Washington State legislators have passed a bill being called an innovative prevention measure to reduce the number of suicides by firearms. The bill allows individuals the opportunity to have their rights to firearms suspended voluntarily if they feel they are at risk for suicide.
The concept of allowing individuals suffering from depression and other forms of metal illness was thought up by Frederick Vars, a law professor who has been writing about the legalities of mental health and firearms, and who was himself diagnosed with bipolar disorder at the age of 31.
Vars says that because of his disorder, he has contemplated suicide, and wishes to help others who may have similar mental health problems voluntarily give up their rights to firearm ownership. Then, after the crisis has passed, allow their firearms to be returned to them.
“I instantly believed it would appeal to a lot of people who have mental health problems like mine,” he said. “It doesn’t take anyone’s liberty away from them, it just gives everybody a new type of liberty — the liberty to control gun purchasability. To me it’s about respecting the autonomy of people, even though they may have mental illness,” Vars added. “They’re still independent agents and ought to be able to control their own destiny.”
How it works:
A person concerned their current, or future, mental state may lead to making an impulse decision to commit suicide, can fill out a short “Voluntary Waiver of Firearm Rights” form, then present that form to any County Clerk’s office in the state of Washington along with a photo ID.
When the person filling out the form feels that they are in a better state of mind, they are allowed to have the waiver reversed no more then 7 days after the filing of the form.
The law extends to cover gun owners who may be worried about being targeted due to their submitting the form. According to the Voluntary Waiver of Firearm Rights:
“Within seven days of receiving a revocation of a voluntary waiver of firearm rights, the Washington state patrol must remove the person from the national instant criminal background check system, and any other federal or state computer-based systems used by law enforcement agencies or others to identify prohibited purchasers of firearms in which the person was entered, unless the person is otherwise ineligible to possess a firearm under RCW 9.41.040, and destroy all records of the voluntary waiver.”
Meaning, the signing of the waiver places the gun owner in the national data bases which track individuals who are prohibited from purchasing firearms. Then, no more then 7 days after receiving the gun owners revocation of the waiver, the State Police are required to delete the information about the gun owner from those systems. Unless of course they were not allowed to purchase firearms in the first place.
Additionally, signing the waiver is not allowed to be brought back against the gun owner and used in anyway for legal proceedings, or as a condition to receive employment, benefits, or other services to ensure that there are no further repercussions.
By design, the waiver is intended to be confidential, and may not be used against a gun owner who signs it, as all records are to be destroyed once the gun owner decides to re-instate their right to firearm ownership. But at least 7 days must pass before this is allowed.
John Doe decides he is at risk of suicide and wishes to prevent himself from being able to purchase a firearm in a moment of impulse. He then travels to any County Clerk’s office, firearm or ammunition dealer, or health care provider (who are required to have the form on hand,) fills out and submits the form.
Mr. Doe is then unable to purchase a firearm for the next seven days. If he wishes to re-instate his rights to firearm ownership, he must wait the full seven days before submitting a revocation letter. State Police then have one week (7 days) to delete all records of the initial waiver from data bases and destroy the waiver itself.

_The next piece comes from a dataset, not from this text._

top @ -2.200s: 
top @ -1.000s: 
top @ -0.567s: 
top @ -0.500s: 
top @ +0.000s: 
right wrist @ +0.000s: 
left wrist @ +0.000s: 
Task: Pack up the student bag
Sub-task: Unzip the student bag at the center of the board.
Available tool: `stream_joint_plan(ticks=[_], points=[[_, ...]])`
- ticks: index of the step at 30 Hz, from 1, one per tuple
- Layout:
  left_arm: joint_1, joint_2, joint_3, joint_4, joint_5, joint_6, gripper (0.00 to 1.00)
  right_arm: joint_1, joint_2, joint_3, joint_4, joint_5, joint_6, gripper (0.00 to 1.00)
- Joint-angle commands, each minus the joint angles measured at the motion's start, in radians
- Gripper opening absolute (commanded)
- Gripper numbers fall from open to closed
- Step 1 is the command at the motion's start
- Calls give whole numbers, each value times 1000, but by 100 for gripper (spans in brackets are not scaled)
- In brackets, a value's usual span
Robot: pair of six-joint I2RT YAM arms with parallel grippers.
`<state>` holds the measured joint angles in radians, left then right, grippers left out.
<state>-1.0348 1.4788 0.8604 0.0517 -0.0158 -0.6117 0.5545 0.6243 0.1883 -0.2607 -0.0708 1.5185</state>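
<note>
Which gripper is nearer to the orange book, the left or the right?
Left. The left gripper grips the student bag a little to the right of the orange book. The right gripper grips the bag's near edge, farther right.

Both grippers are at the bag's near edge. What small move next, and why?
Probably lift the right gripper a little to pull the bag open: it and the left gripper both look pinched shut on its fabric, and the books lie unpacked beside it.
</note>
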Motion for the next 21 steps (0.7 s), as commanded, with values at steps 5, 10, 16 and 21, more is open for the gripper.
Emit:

Mr. Doe is then able to purchase a firearm again when he wishes.
“It’s kind of an experiment. Nobody’s done it before. There’s very little downside to making it available to people as an option,” said senator Jamie Pederson, the primary sponsor of the bill which passed with bi-partisan support on March of 2018 and went into effect in January of this year.
According to The Trace, of the more the 3500 firearm deaths in the State of Washington, 75% were suicides.